▸ WHAT IS NEEDED
Start at the line in the entries below that contains "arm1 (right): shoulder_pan", stop at the line that contains "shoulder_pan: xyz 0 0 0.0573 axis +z", and output exactly the lines in that span, both ends included.

(Collected data entries)
§ §
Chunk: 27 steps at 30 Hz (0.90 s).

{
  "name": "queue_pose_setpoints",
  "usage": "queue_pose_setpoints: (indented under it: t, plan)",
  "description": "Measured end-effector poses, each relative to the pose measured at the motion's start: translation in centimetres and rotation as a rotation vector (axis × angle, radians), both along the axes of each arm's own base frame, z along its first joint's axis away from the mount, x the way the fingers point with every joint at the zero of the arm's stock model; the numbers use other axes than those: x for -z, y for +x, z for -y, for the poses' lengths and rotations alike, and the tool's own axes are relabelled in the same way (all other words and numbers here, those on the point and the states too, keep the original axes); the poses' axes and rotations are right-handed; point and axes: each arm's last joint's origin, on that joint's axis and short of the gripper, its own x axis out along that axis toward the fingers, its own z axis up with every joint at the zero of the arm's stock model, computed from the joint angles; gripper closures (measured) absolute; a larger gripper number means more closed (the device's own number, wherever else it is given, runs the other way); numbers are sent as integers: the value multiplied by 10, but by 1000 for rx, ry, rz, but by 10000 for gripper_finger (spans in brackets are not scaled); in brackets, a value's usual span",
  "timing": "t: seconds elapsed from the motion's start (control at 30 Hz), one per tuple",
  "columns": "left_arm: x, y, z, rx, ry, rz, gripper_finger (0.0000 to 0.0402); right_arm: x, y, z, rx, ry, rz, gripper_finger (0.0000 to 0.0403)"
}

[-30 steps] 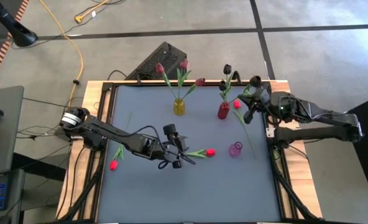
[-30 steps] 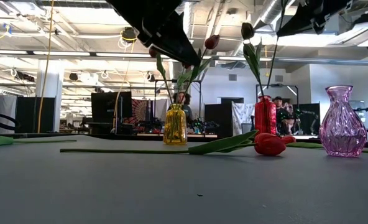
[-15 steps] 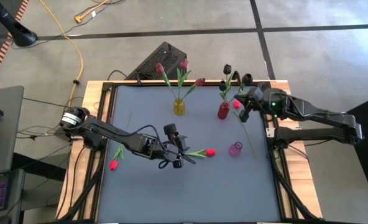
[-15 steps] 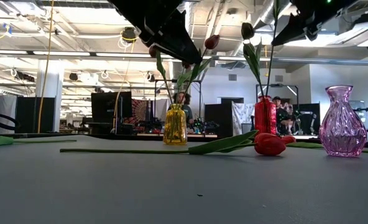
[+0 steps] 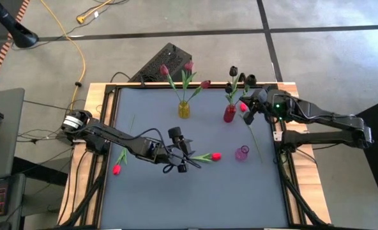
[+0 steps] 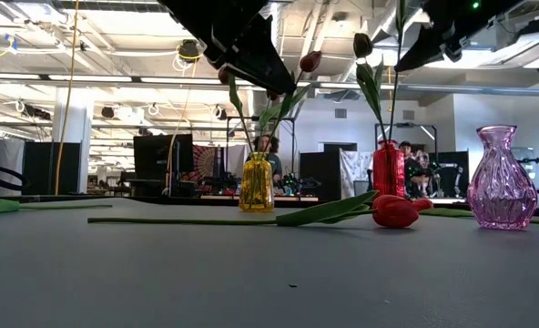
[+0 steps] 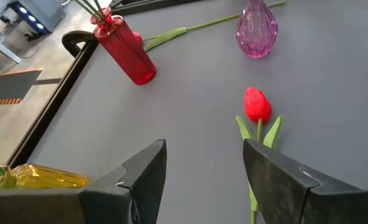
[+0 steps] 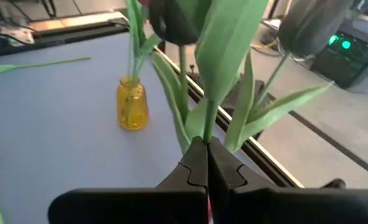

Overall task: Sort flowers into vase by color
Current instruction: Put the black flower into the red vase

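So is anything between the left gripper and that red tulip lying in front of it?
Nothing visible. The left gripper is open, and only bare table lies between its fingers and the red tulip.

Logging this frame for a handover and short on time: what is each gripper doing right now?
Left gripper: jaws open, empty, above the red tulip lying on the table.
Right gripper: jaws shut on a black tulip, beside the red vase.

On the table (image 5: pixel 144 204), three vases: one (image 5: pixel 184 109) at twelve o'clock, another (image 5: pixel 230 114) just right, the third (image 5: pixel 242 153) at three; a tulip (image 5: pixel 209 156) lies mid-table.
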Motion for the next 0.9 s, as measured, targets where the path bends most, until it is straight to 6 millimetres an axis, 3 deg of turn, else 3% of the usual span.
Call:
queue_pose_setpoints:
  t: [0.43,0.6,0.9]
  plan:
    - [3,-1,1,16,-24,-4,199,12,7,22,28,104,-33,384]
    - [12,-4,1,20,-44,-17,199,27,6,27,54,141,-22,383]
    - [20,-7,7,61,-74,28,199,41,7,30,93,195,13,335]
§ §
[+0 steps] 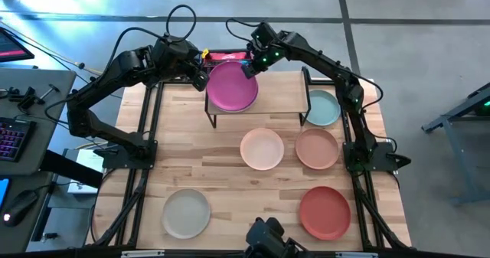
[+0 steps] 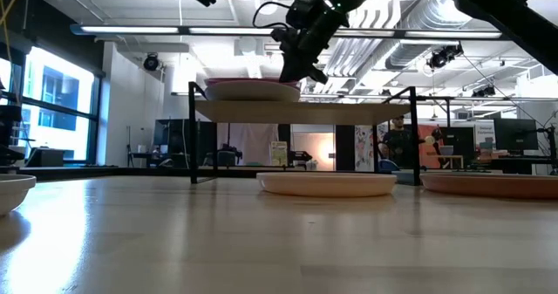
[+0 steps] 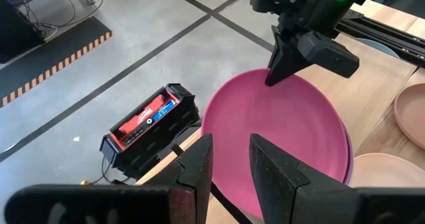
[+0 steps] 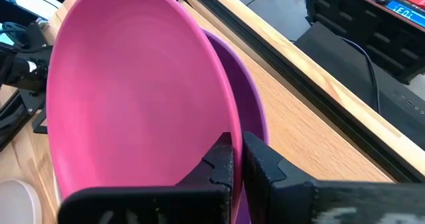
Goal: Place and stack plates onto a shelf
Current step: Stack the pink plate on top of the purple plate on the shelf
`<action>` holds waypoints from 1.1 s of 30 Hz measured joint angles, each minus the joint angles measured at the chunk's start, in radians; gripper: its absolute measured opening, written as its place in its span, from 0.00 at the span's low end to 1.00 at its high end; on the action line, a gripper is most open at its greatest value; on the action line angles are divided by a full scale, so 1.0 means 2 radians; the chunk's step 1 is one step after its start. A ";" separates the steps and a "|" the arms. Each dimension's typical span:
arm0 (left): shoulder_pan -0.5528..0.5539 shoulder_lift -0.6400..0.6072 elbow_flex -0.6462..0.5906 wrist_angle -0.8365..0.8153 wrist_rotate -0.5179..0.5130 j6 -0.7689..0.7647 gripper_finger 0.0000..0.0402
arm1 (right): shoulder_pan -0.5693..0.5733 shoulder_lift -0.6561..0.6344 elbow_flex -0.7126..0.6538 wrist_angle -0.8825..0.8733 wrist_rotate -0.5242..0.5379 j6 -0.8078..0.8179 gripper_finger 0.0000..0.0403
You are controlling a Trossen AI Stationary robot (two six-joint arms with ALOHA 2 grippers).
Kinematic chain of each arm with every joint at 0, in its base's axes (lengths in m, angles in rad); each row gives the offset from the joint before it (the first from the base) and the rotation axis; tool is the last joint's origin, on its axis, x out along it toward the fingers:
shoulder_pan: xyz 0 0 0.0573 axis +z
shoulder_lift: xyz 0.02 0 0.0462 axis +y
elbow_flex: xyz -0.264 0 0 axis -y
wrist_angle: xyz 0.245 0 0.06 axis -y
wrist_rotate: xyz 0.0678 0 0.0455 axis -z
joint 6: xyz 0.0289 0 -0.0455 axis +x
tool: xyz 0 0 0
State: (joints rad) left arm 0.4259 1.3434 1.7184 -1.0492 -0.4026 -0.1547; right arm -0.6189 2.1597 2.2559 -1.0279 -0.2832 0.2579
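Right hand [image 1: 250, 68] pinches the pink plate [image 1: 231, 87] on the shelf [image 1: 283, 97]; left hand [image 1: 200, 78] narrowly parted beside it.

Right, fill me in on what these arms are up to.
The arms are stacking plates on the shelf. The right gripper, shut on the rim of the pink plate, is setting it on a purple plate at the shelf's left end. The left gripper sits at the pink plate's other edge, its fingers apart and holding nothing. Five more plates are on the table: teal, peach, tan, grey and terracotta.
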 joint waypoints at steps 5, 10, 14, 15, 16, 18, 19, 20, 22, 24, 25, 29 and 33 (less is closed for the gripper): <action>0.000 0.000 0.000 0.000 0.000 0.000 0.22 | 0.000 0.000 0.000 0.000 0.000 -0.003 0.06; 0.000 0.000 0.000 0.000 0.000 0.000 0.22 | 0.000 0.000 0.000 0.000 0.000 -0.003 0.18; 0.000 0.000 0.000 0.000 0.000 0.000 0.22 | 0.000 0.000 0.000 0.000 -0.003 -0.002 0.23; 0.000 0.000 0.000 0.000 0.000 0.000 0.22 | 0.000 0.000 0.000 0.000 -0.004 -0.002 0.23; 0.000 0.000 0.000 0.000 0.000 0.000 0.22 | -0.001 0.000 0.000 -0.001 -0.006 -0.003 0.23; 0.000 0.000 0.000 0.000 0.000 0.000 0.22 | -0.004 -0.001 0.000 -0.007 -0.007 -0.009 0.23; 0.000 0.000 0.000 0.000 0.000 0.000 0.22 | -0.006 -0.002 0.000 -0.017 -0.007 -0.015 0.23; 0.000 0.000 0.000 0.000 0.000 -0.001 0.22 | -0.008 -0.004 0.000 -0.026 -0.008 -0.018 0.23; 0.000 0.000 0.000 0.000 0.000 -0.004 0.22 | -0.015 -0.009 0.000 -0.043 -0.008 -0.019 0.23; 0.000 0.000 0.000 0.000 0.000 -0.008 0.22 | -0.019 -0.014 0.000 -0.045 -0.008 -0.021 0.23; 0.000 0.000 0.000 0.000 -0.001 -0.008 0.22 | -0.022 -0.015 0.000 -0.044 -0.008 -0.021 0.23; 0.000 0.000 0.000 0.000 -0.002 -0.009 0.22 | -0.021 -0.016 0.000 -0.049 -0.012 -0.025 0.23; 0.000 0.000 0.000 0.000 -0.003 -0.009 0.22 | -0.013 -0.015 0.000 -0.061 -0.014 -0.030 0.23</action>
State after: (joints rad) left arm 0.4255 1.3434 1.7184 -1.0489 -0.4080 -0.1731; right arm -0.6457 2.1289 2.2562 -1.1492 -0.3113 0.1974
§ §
▸ OUTPUT FOR THIS EXERCISE
arm1 (right): shoulder_pan -0.5693..0.5733 shoulder_lift -0.6561..0.6344 elbow_flex -0.7126..0.6538 wrist_angle -0.8825..0.8733 wrist_rotate -0.5242..0.5379 j6 -0.8078..0.8179 gripper_finger 0.0000..0.0403
You are controlling a Trossen AI Stationary robot (two six-joint arms with ALOHA 2 grippers).
Kinematic chain of each arm with every joint at 0, in its base's axes (lengths in m, angles in rad); each row gives the offset from the joint before it (the first from the base) and the rotation axis; tool is the last joint's origin, on its axis, x out along it toward the fingers:
shoulder_pan: xyz 0 0 0.0573 axis +z

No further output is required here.